Several realtors and two trade associations filed the lawsuit against the moratorium in November 2020, arguing that the CDC exceeded its legal authority with the “arbitrary and capricious” decision that violated the Administrative Procedure Act (APA). The US Supreme Court invoked the APA in its June 2020 ruling to block the Trump administration from getting rid of the Deferred Action for Childhood Arrivals (DACA) program.

“With rental assistance secured, the economy strengthening and unemployment rates falling, there is no need to continue a blanket nationwide eviction ban,” the National Association of Realtors said after the ruling, saying a better solution would be to assist tenants in paying their rent, taxes, and utility bills.

The realtors’ association had told the Biden administration in January that 40 million Americans have fallen behind on rent during the pandemic, with $70 billion in missed payments by the end of 2020, according to Reuters.
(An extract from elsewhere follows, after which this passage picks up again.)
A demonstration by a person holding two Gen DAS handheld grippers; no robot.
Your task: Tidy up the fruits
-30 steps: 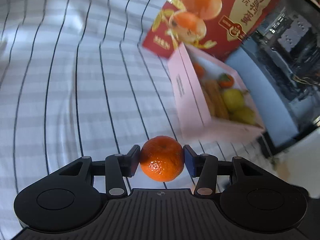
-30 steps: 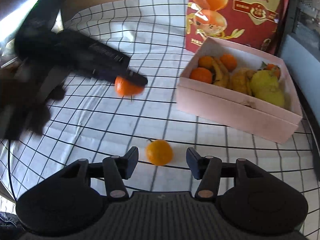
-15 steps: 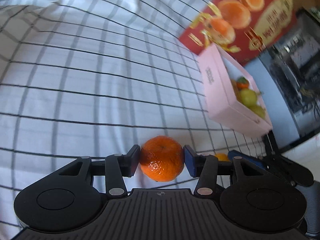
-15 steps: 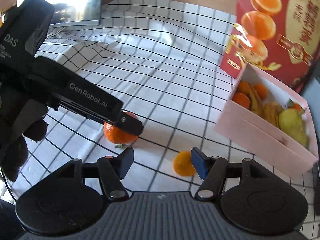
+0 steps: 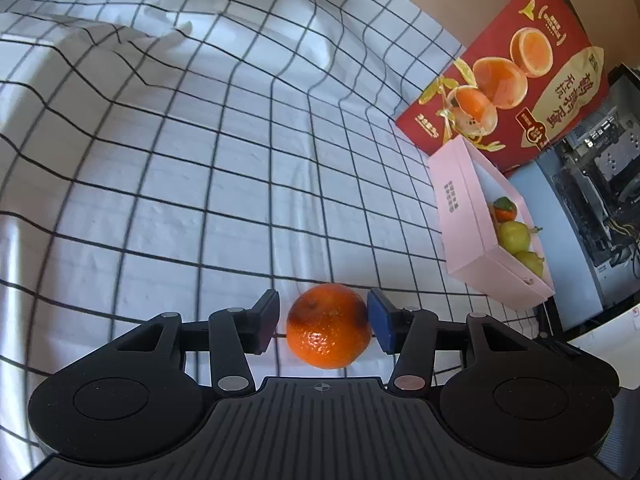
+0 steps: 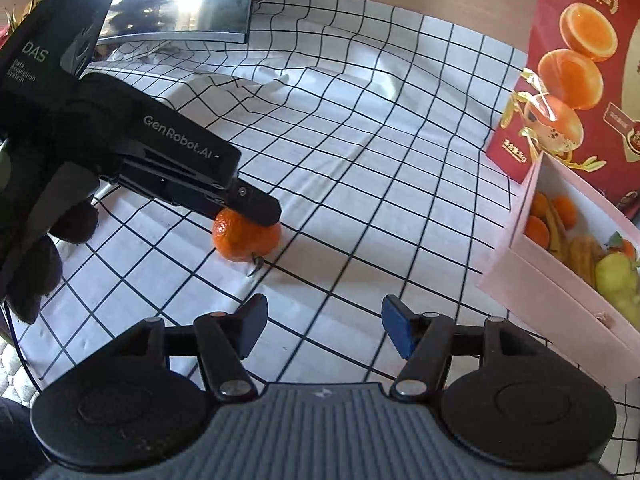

The CDC said more than four million people “feared imminent eviction.”

While helping millions of Americans who lost their jobs due to the pandemic to keep a roof over their heads, the moratorium has reportedly crushed small landlords, who have been unable to make their own mortgage, debt, and tax payments as a result. 

Also on rt.com ‘Blood on their hands’: Covid-struck homeless occupy Washington hotel & refuse to leave until city finds them long-term shelter

Some $47 billion in rent relief allocated by the Biden administration’s American Rescue Plan – passed in March on a party-line vote – have been slow to materialize, Bloomberg reported last month, pushing many of the mom-and-pop landlords to sell to wealthy corporate investors circling the distressed market like vultures. 

Less than a third of the small landlords qualify for Covid-19 mortgage forbearance, Bloomberg added, while local governments aren’t inclined to forgive property taxes, because business taxes have dried up due to the lockdowns. If they go under, a lot of the rental properties will likely end up consolidated in the hands of private equity companies, and rents will go up, according to Peter Hepburn, an assistant professor of sociology at Rutgers University who researches housing.